Vatican, offering 'moral support,' joins U.N. treaty on climate change

Community members plant sisal plants on sand dunes to stabilize them and keep them from blowing and moving. (CNS/Catholic Relief Services/Jim Stipe)

Community members plant sisal plants on sand dunes to stabilize them and keep them from blowing and moving. Sand dunes can be devastating when they blow and move onto farmland, erasing farmers' main way of earning their family income. (CNS/Catholic Relief Services/Jim Stipe)

The Vatican is now a formal party to the U.N. Framework Convention on Climate Change and has declared it intends also to formally join the 2015 Paris Agreement.

"The Holy See, in the name and on behalf of Vatican City State, intends to contribute and to give its moral support to the efforts of all states to cooperate ... in an effective and appropriate response to the challenges posed by climate change to humanity and to our common home," said a statement released by the Vatican press office July 8.

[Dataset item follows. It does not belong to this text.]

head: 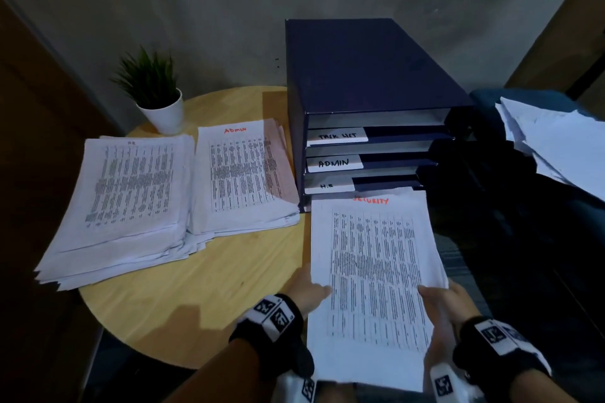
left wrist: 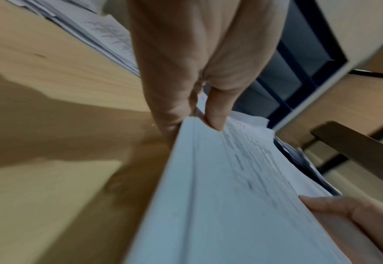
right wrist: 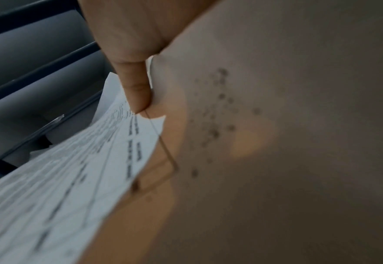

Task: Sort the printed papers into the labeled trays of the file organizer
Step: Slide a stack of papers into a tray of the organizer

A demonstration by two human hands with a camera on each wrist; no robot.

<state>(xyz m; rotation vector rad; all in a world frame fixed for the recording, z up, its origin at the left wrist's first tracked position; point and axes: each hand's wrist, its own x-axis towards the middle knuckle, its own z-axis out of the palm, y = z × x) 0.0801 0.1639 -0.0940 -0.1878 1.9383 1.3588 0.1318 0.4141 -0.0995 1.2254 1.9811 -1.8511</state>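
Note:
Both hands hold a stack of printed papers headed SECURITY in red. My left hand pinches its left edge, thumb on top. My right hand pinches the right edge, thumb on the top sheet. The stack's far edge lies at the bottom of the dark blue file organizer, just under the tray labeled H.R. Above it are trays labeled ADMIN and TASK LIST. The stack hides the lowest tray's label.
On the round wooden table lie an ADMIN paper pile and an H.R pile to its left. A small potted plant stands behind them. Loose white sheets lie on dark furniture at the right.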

Archbishop Gabriele Caccia, the Holy See's permanent observer to the United Nations, submitted the papers for formal "accession" to the convention July 6, the Vatican said. "Accession" has the same legal effect as ratification and is used to join a treaty that already has been negotiated and entered into force.

"At the earliest possible date, considering the legal requirements of the Paris Agreement," the statement said, "the Holy See, in the name and on behalf of Vatican City State, will deposit the instrument of accession" to that agreement as well.

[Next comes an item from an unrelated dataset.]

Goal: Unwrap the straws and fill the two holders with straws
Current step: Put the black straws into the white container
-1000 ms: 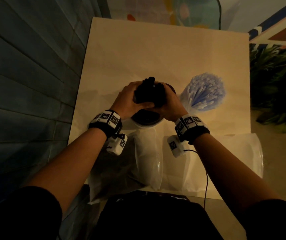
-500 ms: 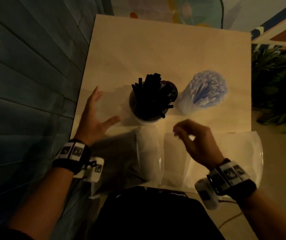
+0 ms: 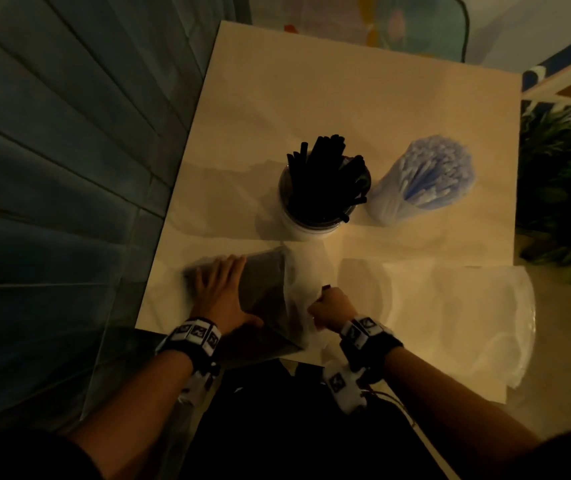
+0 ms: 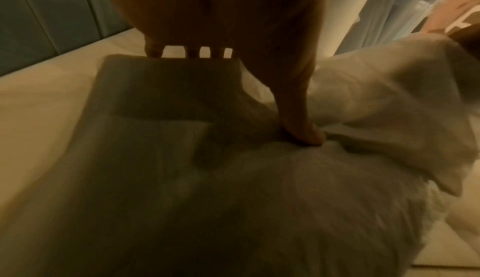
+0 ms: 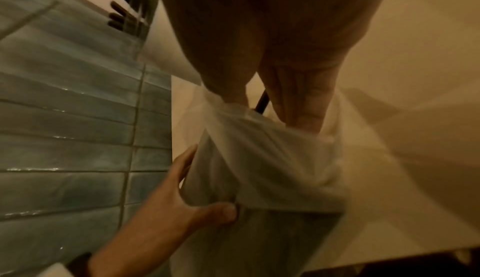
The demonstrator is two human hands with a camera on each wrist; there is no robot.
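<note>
At lower centre, the left hand (image 3: 220,296) lies flat-fingered on the bag of black straws (image 3: 270,299) while the right hand (image 3: 332,308) pinches its open plastic end.

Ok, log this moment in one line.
left hand presses black-straw bag | right hand grips bag mouth | holder holds black straws

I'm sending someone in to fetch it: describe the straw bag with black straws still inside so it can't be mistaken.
On the cream table, look at the near edge, in front of the white holder full of black straws. The bag of black straws lies flat there, under the left hand, its open end gripped by the right hand. Unlike the empty clear bag on its right, it looks dark.
</note>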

The framework convention followed the Earth Summit in Rio de Janeiro in 1992 and was updated in 1997 with the Kyoto Protocol and later with the Paris Agreement. Countries signing the original convention pledged to work to prevent dangerous human interference with the climate system, particularly by stabilizing greenhouse gas emissions. With the Kyoto agreement, countries pledged to reduce those emissions and the Paris Agreement set specific goals for limiting global warming.

The Vatican's formal adhesion to the agreements, the statement said, is a sign of its commitment to work with nations to keep alive what Pope Francis has described as "a remarkable convergence on the urgent need for a change of direction, a decisive resolve to pass from the 'throwaway culture' prevalent in our societies to a 'culture of care' for our common home and its inhabitants, now and in the future."

Solidarity with the poor, who are most impacted by climate change, and with future generations as well as responsibility for individual actions and national policies "are two core-values that must be at the basis of the implementation of both the convention and the Paris Agreement, and which will continue to guide the efforts of the Holy See in this process," the Vatican statement said.